Every entry must be duplicated word for word.

*** Listed entries Section Begins ***

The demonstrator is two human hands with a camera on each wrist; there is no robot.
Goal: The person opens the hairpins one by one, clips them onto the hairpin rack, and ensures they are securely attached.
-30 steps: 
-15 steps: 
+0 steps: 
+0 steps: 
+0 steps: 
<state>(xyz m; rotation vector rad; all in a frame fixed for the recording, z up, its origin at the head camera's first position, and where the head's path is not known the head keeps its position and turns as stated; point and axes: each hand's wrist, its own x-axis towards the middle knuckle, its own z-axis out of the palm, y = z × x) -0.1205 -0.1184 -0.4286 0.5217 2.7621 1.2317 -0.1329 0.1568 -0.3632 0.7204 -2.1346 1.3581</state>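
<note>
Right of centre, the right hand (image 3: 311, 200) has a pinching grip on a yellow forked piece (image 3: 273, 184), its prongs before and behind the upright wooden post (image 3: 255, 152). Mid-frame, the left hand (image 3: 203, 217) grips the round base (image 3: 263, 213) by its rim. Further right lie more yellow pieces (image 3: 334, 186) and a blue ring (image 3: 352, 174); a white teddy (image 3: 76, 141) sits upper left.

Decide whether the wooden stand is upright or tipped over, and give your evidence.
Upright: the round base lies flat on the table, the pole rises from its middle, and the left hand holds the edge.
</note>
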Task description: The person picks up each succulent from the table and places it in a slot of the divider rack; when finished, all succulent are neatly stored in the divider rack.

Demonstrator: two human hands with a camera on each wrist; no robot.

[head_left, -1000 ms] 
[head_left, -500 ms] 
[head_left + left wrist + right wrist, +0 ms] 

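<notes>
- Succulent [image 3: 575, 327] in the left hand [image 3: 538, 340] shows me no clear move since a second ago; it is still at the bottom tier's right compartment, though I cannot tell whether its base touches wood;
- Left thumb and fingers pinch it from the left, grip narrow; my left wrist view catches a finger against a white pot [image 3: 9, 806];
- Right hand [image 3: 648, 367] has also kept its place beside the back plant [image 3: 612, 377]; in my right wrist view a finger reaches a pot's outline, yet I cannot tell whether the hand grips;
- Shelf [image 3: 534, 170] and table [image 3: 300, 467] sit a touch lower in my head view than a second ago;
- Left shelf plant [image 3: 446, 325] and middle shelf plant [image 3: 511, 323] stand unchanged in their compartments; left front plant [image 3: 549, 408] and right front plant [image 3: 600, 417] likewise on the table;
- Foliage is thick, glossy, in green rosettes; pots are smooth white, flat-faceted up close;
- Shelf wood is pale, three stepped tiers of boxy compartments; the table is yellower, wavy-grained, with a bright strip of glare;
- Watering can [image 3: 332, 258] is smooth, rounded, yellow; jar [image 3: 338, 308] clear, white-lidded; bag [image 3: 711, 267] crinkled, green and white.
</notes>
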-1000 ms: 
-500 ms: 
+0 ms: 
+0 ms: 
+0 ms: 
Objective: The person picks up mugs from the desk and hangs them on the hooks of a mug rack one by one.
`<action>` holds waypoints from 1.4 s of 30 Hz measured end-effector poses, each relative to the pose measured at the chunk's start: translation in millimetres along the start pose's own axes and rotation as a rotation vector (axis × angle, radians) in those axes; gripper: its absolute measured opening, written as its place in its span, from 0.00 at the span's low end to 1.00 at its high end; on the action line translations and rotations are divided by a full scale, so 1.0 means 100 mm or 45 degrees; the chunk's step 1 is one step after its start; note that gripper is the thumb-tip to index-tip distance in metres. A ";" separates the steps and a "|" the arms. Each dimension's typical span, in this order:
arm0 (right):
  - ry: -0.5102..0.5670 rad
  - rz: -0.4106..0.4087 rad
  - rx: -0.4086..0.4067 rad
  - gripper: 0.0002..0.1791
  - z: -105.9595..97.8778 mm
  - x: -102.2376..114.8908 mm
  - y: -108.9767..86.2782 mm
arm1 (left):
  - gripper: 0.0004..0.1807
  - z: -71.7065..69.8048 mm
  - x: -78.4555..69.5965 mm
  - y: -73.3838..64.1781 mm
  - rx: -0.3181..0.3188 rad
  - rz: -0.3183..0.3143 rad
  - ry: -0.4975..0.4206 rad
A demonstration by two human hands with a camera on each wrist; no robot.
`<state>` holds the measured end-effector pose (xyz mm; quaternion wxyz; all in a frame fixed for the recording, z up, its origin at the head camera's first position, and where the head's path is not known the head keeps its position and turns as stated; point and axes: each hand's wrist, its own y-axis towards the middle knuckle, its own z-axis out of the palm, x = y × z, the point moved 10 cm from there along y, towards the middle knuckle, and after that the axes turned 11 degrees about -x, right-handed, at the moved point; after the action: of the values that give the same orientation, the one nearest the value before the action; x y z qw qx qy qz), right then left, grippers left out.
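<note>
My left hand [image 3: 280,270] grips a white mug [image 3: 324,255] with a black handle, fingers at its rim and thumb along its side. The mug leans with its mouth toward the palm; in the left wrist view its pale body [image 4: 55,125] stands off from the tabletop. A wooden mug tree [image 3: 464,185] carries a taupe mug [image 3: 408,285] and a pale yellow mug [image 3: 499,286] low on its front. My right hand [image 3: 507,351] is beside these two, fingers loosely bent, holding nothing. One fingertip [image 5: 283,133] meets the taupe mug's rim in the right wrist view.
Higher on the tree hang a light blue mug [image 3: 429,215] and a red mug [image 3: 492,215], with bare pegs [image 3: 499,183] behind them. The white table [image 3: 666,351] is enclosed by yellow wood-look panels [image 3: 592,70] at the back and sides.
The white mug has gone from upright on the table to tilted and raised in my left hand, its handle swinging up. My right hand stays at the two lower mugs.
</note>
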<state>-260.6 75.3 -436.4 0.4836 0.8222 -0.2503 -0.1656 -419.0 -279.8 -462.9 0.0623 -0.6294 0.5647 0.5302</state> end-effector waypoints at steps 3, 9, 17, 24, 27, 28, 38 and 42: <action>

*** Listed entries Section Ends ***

### Answer for the task
The demonstrator is two human hands with a camera on each wrist; there is no robot.
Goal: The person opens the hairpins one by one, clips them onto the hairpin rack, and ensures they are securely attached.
-30 steps: 
-15 steps: 
+0 steps: 
+0 steps: 
+0 steps: 
<state>(xyz m; rotation vector rad; all in a frame fixed for the recording, z up, its origin at the head camera's first position, and where the head's path is not known the head keeps its position and turns as stated; point and axes: each hand's wrist, its own x-axis towards the middle knuckle, its own z-axis out of the palm, y = z × x) -0.1205 -0.1184 -0.4286 0.5217 2.7621 1.2317 -0.1329 0.1568 -0.3632 0.7204 -2.1346 1.3581</state>
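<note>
Right of centre, the right hand (image 3: 311, 200) has a pinching grip on a yellow forked piece (image 3: 273, 184), its prongs before and behind the upright wooden post (image 3: 255, 152). Mid-frame, the left hand (image 3: 203, 217) grips the round base (image 3: 263, 213) by its rim. Further right lie more yellow pieces (image 3: 334, 186) and a blue ring (image 3: 352, 174); a white teddy (image 3: 76, 141) sits upper left.

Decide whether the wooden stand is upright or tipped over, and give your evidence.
Upright: the round base lies flat on the table, the pole rises from its middle, and the left hand holds the edge.
</note>
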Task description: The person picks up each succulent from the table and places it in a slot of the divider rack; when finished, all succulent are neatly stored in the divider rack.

Demonstrator: two human hands with a camera on each wrist; no robot.

[head_left, -1000 ms] 
[head_left, -500 ms] 
[head_left + left wrist + right wrist, +0 ms] 

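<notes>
- Succulent [image 3: 575, 327] in the left hand [image 3: 538, 340] shows me no clear move since a second ago; it is still at the bottom tier's right compartment, though I cannot tell whether its base touches wood;
- Left thumb and fingers pinch it from the left, grip narrow; my left wrist view catches a finger against a white pot [image 3: 9, 806];
- Right hand [image 3: 648, 367] has also kept its place beside the back plant [image 3: 612, 377]; in my right wrist view a finger reaches a pot's outline, yet I cannot tell whether the hand grips;
- Shelf [image 3: 534, 170] and table [image 3: 300, 467] sit a touch lower in my head view than a second ago;
- Left shelf plant [image 3: 446, 325] and middle shelf plant [image 3: 511, 323] stand unchanged in their compartments; left front plant [image 3: 549, 408] and right front plant [image 3: 600, 417] likewise on the table;
- Foliage is thick, glossy, in green rosettes; pots are smooth white, flat-faceted up close;
- Shelf wood is pale, three stepped tiers of boxy compartments; the table is yellower, wavy-grained, with a bright strip of glare;
- Watering can [image 3: 332, 258] is smooth, rounded, yellow; jar [image 3: 338, 308] clear, white-lidded; bag [image 3: 711, 267] crinkled, green and white.
</notes>
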-1000 ms: 
-500 ms: 
+0 ms: 
+0 ms: 
+0 ms: 
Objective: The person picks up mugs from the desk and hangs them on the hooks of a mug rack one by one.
`<action>` holds waypoints from 1.4 s of 30 Hz measured end-effector poses, each relative to the pose measured at the chunk's start: translation in millimetres along the start pose's own axes and rotation as a rotation vector (axis × angle, radians) in those axes; gripper: its absolute measured opening, written as its place in its span, from 0.00 at the span's low end to 1.00 at its high end; on the action line translations and rotations are divided by a full scale, so 1.0 means 100 mm or 45 degrees; the chunk's step 1 is one step after its start; note that gripper is the thumb-tip to index-tip distance in metres. A ";" separates the steps and a "|" the arms. Each dimension's typical span, in this order:
arm0 (right):
  - ry: -0.5102..0.5670 rad
  - rz: -0.4106..0.4087 rad
  - rx: -0.4086..0.4067 rad
  - gripper: 0.0002..0.1791
  - z: -105.9595..97.8778 mm
  - x: -102.2376..114.8908 mm
  - y: -108.9767..86.2782 mm
arm1 (left):
  - gripper: 0.0004..0.1807
  - z: -71.7065..69.8048 mm
  - x: -78.4555..69.5965 mm
  - y: -73.3838..64.1781 mm
  - rx: -0.3181..0.3188 rad
  - rz: -0.3183..0.3143 rad
  - ry: -0.4975..0.4206 rad
A demonstration by two human hands with a camera on each wrist; no robot.
`<state>` holds the measured end-effector pose (xyz mm; quaternion wxyz; all in a frame fixed for the recording, z up, its origin at the head camera's first position, and where the head's path is not known the head keeps its position and turns as stated; point and axes: each hand's wrist, its own y-axis towards the middle knuckle, its own z-axis out of the palm, x = y × z, the point moved 10 cm from there along y, towards the middle knuckle, and after that the axes turned 11 degrees about -x, right-handed, at the moved point; after the action: of the values that give the same orientation, the one nearest the value before the action; x y z qw qx qy qz), right then left, grippers left out.
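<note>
My left hand [image 3: 280,270] grips a white mug [image 3: 324,255] with a black handle, fingers at its rim and thumb along its side. The mug leans with its mouth toward the palm; in the left wrist view its pale body [image 4: 55,125] stands off from the tabletop. A wooden mug tree [image 3: 464,185] carries a taupe mug [image 3: 408,285] and a pale yellow mug [image 3: 499,286] low on its front. My right hand [image 3: 507,351] is beside these two, fingers loosely bent, holding nothing. One fingertip [image 5: 283,133] meets the taupe mug's rim in the right wrist view.
Higher on the tree hang a light blue mug [image 3: 429,215] and a red mug [image 3: 492,215], with bare pegs [image 3: 499,183] behind them. The white table [image 3: 666,351] is enclosed by yellow wood-look panels [image 3: 592,70] at the back and sides.
The white mug has gone from upright on the table to tilted and raised in my left hand, its handle swinging up. My right hand stays at the two lower mugs.
</note>
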<state>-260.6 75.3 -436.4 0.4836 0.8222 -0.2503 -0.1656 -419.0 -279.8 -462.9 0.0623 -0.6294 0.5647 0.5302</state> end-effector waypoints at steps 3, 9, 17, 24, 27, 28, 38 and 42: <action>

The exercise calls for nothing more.